Complete and incomplete jump phenomenon in the angular dependence of the noncollinear exchange bias

Abstract

The angular dependence of the exchange bias (ADEB) has been investigated in detail for ferromagnetic/antiferromagnetic bilayers with noncollinear uniaxial and unidirectional anisotropies. Two different types of the jump phenomenon, complete and incomplete jump phenomena, have been proved to occur at the orientations of the intrinsic easy and hard axes. A special position for the intrinsic easy and hard axes, which makes an angular deviation of 58.2826° from the uniaixal anisotropy axis, has been deduced by analyzing the magnetization reversal processes based on the principle of minimal energy. When the angular deviation of the intrinsic easy or hard axis from the uniaxial anisotropy axis is above the critical value of 58.2826°, the complete jump phenomenon will be shown in the ADEB. On the contrary, once this angular deviation is not more than 58.2826°, the incomplete jump phenomenon occurs, and the critical angle will be observed in the ADEB. The determined formula of the critical angle is also obtained by analyzing the magnetization reversal processes. Additionally, the extreme value problem of the exchange bias is studied in this paper. The coercivity always reaches its maximum value when the external field points along the intrinsic easy axis. The minimal coercivity occurs at the orientation of the critical angle. However, there are two orientations of the applied field to gain the maximal exchange bias field.
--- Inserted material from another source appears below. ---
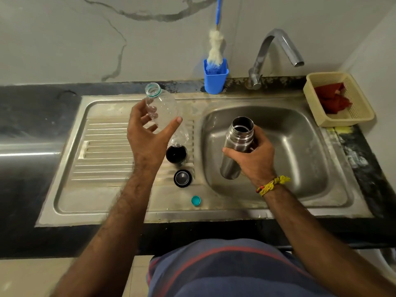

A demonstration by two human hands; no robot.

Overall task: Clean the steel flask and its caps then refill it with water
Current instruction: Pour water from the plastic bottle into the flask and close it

One is the direction of the intrinsic hard axis when the complete jump phenomenon occurs at this orientation. The other one is the orientation of the critical angle under the condition that the incomplete jump phenomenon takes place at the intrinsic hard axis. The numerical calculations are consistent with the involved experimental observations, indicating that our method is valid to study the ADEB and it is an effective method to achieve the maximal exchange bias field as well as the maximal or minimal coercivity by adjusting the orientation of the external field.